Today’s world is full of lament-worthy situations. One need only turn on the nightly news to hear countless stories from places like Detroit, Michigan, and Camden, N.J. – plagued by record foreclosures, abandoned buildings, corrupt government officials, and boarded up businesses – to understand the devastating impact of high unemployment, increased crime, and precarious civic finances that have taken a toll on communities.  Further, the country’s working poor earn wages that are so meager they have a hard time providing basic necessities for their families. Many cannot make ends meet without help from public assistance programs, which ultimately leads to feelings of despair and a decreased sense of self-worth.

 

Modern readers also lament over:

  • The stories of Chicago honor student, Hadiya PendletonSandy Hook Elementary School children, and Washington, D,C., Naval Yard employees that recall the horror of death triggered by gun violence in America.
     
  • The circumstances of those displaced by Hurricane Katrina, or the recent flooding in Colorado, which evoke concern for the thousands of people who are devastated by natural disasters each year.
     
  • The chilling statistic that 2.5 million persons, individuals like Amanda Berry, Gina DeJesus, and Michelle Knight, are victims of kidnapping and/or human trafficking throughout the world. 
     
  • The possibility of participating in yet another war, which weighs heavy on the hearts and minds of Americans who have already watched countless mothers, fathers, sons, daughters, aunts, uncles, nephews, nieces, spouses, partners, and assorted loved ones march off to serve as part of our military only to return limping on crutches, sitting in wheel chairs, or laying in flag-draped boxes.
     

It is no surprise the Book of Lamentations is unpopular even among Bible enthusiasts. Its title, authorship, and images are troubling. Few who read the Bible for devotional purposes seek spiritual uplift from laments. The title alone may explain why. In all my years of attending church services, I have yet to experience a sermon built upon the Book of Lamentations. Despite its lack of popularity, Lamentations models the importance of acknowledging dreadful situations in today’s modern society. 

Our world is full of lament-worthy circumstances, and this oft-forgotten book highlights a critical element of the lament process: hope. More importantly, the theology of Lamentations affirms the importance of giving voice to our feelings of despair.

Hoping for Help

Despite the atrocities of our modern world, we continue to hope for change. Similarly, I suspect the biblical characters that lived through the Babylonian Exile hoped for change as they lamented their condition. I imagine Babylon’s breach of the Jerusalem wall shook the foundations of their understanding of who they were, who their God was, and who they were in relation to their God. When Nebuchadnezzar’s Babylonian army invaded Jerusalem in 587/586 BCE, burned the palace, destroyed the temple, and left the city in ruins, the people hoped for change, but no help came.

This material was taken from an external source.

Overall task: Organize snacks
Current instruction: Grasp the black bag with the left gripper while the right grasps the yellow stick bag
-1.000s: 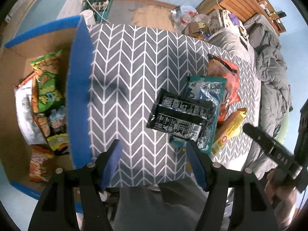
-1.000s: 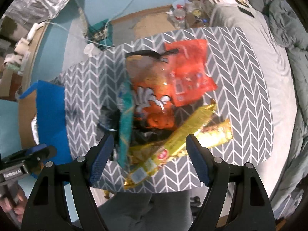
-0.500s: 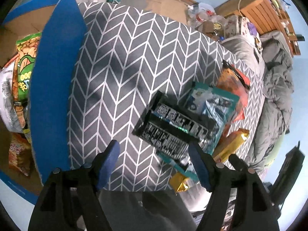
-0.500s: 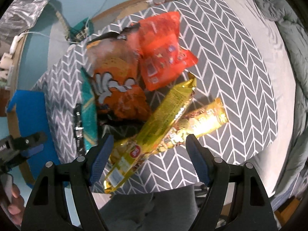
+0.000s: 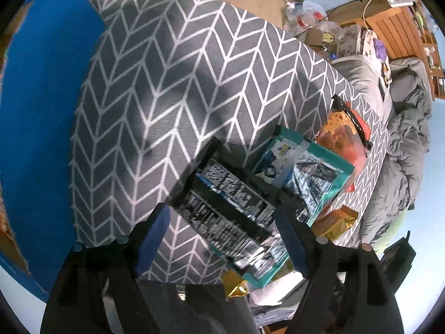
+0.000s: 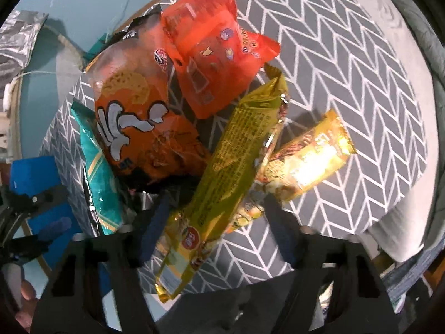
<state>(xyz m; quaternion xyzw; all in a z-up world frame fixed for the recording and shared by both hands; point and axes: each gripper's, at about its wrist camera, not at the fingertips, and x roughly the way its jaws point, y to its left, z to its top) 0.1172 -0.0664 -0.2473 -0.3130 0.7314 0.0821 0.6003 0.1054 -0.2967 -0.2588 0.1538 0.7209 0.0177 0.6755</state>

Jerusalemites, whose powerful God had settled them in “the land of milk and honey,” watched as members of its elite class were taken away to captivity leaving them with no community leaders, skilled crafts persons, or cultic leaders. 

They hoped for change, but no relief came. 

With only a memory of their former glory, the biblical people would have to pay homage, loyalty, and taxes to the ones who pillaged their homes, plundered their riches, and destroyed their place of community worship. In the midst of what could only be described as chaotic despair, perhaps the most disturbing of this story was the reality that their God did not intervene on their behalf. 

No help came. 

Hope in the Holler

The fact that God did not intervene is a disturbing image, indeed!  Also disturbing is the message of chapter one, verse five: “…because the LORD has made her [Jerusalem] suffer.” 

What are we to make of a divine being that causes suffering? This deity does not fit nicely with the God we sing about on Sunday mornings! How can the writer of Lamentations lay the responsibility for the people’s suffering at the feet of the same God that heard the cries of the people and came down to deliver them from an oppressive Pharaoh in Egypt?

The theology of Lamentations centers on a God who is in total control of a world in which both the sinner and the righteous suffer and cry out to God. Paul House sums up it up in this way: “Those who suffer because of their own sin may cry out to God as readily as innocent sufferers do” (Paul House Lamentations, 2004, 320).

Lamenting in Uncomfortable Places

Though unpopular, this theology is helpful because there is power in giving voice to lament-worthy situations. When we confess our concerns, we acknowledge the realities that warrant lament. We want to do something more, but what? What follows lamentations? 

It might be easy to respond by saying we all should become advocates for the poor and activists for the homeless. However, to be faithful to the despair in Lamentations voices, I will not. Lamentations encourages us to sit in the uncomfortable space, acknowledge that bad things do happen, and experience these atrocities in community. 

But, like the biblical characters, we should experience turmoil with hope. Hope in a God who will turn things around. Hope in a people who will not let evil triumph. Hope in a future that is greater than the past. Hope that help will indeed come. Until then, we lament.  We cry. We holler. We wail. We try to reason a solution. We moan.  We shake with anger, but we always live in hope.

Kimberly Dawn Russaw is a doctoral candidate at Vanderbilt University studying the Old Testament/Hebrew Bible and Ancient Israel.  She is an active member of both the Society of Biblical Literature and the American Academy of Religion, and has presented and published in numerous scholarly and ecclesial contexts.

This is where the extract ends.